Florida Senate passes resolution celebrating anti-abortion pregnancy centers
The Florida Senate on Tuesday adopted a resolution that makes January 2012 ”Pregnancy Resource Center Month.” State Sen. Mike Fasano, R-New Port Richey, sponsored the legislation.
Pregnancy resource centers, also known as “crisis pregnancy centers” or CPCs, are controversial centers that seek to convince women facing unwanted pregnancies not to have abortions. These centers are often overtly religious.
Reproductive rights advocates have long accused these centers of giving women misleading information. Many CPCs disseminate medical information to women even if they are not medical facilities. Some in Florida have been found to distribute inaccurate medical information about abortion to women seeking help.
In a press release, Planned Parenthood says that “instead of praising [CPCs], the Florida Legislature should be monitoring these centers that often pretend to offer women help, and instead give women incomplete – or false – information in an effort to bully them into carrying their pregnancies to term.”

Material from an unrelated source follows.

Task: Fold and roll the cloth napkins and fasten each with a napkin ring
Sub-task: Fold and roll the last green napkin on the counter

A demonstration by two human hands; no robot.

“Crisis pregnancy centers (CPCs) are not health care providers – and they should have no role in the delivery of women’s health services, including pregnancy testing,” said Judith Selzer, vice president for public policy at the Florida Alliance of Planned Parenthood Affiliates.
Two state legislators, one Democrat and one Republican, are seeking to impose regulations on the centers. State Rep. Lori Berman, D-Delray Beach, and Sen. Evelyn Lynn, R-Daytona Beach, have filed legislation that would require CPCs to protect the private medical information of women who visit them.

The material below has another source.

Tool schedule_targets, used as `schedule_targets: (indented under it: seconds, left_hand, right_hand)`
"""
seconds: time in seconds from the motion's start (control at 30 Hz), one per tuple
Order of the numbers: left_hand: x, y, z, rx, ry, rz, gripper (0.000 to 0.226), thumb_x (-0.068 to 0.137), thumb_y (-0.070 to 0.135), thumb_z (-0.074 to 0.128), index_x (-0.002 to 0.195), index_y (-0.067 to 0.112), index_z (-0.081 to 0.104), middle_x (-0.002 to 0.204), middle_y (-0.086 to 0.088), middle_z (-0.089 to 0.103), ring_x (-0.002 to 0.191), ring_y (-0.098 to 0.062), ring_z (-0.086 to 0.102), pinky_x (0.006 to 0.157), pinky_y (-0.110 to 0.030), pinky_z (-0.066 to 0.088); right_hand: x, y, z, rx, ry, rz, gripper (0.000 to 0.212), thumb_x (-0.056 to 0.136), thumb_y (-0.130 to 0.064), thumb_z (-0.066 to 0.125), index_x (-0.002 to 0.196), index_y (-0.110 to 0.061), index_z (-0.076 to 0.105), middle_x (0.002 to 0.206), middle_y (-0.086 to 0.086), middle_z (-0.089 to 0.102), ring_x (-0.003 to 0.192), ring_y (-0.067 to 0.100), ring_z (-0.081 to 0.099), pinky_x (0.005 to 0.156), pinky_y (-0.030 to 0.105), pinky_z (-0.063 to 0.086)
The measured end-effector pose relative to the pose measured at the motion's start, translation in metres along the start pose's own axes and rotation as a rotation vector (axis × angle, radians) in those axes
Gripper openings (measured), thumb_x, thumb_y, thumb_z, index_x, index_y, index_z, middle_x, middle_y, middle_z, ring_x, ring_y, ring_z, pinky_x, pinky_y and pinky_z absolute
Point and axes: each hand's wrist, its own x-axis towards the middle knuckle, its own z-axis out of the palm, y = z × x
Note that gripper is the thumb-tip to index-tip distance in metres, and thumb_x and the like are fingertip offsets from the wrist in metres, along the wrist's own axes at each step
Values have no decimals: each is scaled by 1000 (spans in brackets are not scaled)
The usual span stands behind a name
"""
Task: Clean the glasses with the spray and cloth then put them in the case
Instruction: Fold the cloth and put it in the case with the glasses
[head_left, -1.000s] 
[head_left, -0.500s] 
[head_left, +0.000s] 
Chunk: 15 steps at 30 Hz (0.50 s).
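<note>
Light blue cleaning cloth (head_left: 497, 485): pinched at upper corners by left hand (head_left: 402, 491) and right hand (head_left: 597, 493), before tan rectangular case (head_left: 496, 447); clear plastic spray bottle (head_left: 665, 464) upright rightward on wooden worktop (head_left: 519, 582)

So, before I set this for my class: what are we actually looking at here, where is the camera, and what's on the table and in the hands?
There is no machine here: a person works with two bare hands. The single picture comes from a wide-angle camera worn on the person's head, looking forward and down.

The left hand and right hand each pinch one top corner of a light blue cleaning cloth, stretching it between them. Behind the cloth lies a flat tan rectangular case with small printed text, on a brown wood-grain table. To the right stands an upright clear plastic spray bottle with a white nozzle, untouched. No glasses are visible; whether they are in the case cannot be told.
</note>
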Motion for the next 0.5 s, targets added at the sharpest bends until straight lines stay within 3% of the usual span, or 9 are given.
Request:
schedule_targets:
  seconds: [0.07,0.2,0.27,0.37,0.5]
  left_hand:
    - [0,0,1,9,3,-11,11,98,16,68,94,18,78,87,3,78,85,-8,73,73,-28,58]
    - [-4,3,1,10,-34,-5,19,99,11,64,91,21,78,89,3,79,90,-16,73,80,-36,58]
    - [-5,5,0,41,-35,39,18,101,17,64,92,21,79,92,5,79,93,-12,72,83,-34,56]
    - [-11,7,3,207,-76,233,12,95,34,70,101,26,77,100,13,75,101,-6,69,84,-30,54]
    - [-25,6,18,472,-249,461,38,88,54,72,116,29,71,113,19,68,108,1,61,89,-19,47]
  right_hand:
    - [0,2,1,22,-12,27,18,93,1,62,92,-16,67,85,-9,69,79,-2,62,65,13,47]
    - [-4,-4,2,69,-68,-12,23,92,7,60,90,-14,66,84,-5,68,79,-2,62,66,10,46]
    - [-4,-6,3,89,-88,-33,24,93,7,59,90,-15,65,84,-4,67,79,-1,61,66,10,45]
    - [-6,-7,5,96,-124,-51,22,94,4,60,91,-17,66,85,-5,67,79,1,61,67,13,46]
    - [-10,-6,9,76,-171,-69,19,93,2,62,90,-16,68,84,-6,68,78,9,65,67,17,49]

Planned Parenthood’s statement from today says explains that these centers “often lure women in by offering free pregnancy testing.”

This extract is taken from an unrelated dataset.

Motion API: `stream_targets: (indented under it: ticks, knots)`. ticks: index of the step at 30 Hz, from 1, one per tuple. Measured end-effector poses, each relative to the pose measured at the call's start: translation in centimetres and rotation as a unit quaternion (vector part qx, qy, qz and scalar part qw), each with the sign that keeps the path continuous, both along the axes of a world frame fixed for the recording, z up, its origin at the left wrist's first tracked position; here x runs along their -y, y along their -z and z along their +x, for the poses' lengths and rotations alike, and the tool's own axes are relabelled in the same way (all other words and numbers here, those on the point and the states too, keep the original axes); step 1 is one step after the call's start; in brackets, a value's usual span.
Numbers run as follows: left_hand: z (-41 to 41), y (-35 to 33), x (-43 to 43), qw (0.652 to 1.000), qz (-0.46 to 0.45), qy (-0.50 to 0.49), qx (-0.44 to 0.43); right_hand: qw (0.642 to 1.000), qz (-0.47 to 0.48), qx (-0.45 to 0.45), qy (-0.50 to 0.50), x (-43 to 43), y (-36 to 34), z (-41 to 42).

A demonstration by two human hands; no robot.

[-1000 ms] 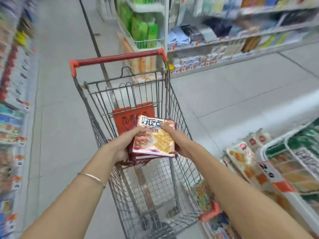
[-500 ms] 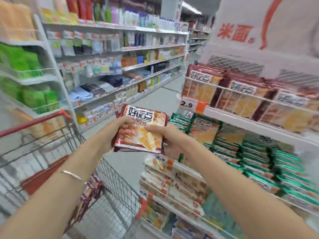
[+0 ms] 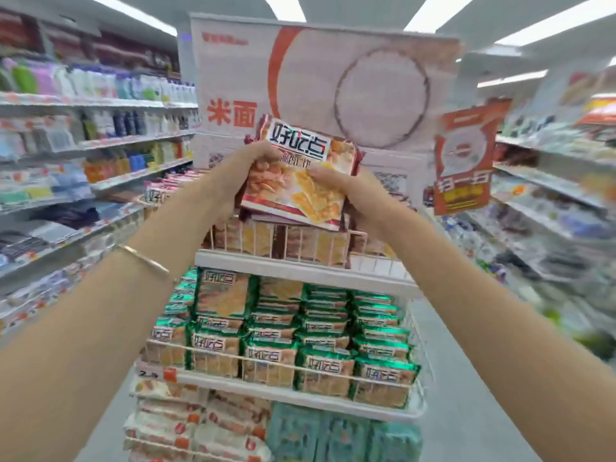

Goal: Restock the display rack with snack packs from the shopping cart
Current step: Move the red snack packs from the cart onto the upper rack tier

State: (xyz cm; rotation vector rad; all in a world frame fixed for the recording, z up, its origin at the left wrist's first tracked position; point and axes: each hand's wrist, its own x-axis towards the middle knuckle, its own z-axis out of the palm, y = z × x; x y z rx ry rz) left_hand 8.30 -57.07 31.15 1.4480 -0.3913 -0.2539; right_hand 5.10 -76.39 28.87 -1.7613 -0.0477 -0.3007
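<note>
Stack of red snack packs (image 3: 300, 185) is held up between both hands. The left grip (image 3: 240, 171) clasps its left edge, fingers curled behind, thumb side at front. The right grip (image 3: 353, 195) pinches the lower right corner, thumb on the printed face. Several packs are in the bundle, edges showing underneath. The face points at the camera, label end up and tipped a bit left; the pack looks near square, so the long axis is unclear.

The display rack's top tier (image 3: 300, 266) lies just below and beyond both grips, with matching red packs (image 3: 276, 241) upright behind its wire front. The right end of that tier looks barer, directly under the right grip, so that hand is nearer the likely slot. Green packs (image 3: 300, 328) fill the tier lower down. The shopping cart is out of view.

Judgement: carry done, placing not begun. Next move is forward and down over the wire front, stack kept upright.
</note>
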Motion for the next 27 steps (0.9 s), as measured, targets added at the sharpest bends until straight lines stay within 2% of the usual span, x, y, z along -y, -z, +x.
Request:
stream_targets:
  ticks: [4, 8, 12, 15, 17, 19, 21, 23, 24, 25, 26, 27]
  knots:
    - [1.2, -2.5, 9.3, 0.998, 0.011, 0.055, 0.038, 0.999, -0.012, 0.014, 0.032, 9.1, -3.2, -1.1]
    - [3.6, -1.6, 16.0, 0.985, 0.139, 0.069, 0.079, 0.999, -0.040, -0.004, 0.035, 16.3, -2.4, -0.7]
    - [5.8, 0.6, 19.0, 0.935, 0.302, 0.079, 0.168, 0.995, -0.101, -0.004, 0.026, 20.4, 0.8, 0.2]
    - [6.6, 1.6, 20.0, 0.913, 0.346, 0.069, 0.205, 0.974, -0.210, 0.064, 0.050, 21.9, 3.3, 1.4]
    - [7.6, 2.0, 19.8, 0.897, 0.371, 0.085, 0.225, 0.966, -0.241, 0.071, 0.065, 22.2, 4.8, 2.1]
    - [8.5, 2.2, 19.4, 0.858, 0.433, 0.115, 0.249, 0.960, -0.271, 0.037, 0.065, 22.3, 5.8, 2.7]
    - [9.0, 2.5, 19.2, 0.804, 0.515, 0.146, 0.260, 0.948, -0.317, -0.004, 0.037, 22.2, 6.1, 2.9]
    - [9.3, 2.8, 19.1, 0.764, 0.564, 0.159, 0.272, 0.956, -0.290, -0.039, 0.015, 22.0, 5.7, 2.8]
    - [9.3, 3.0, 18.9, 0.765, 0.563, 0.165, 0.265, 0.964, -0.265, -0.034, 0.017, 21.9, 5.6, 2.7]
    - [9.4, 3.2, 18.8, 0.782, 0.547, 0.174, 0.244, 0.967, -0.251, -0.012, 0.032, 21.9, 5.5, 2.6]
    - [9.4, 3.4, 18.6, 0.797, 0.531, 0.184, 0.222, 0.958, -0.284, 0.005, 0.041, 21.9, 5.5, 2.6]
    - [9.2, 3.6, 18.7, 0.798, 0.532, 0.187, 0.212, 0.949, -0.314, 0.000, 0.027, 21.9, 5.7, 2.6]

“Once women are inside the center, women are given over-the-counter pregnancy tests and endure anti-choice propaganda,” the group explains. “Often, these centers do not have any medical professionals on site.”
“These are not medical facilities, yet their staff and volunteers gather personal and health information from women and men at a vulnerable time and that information should not be shared without their consent,” Selzer said.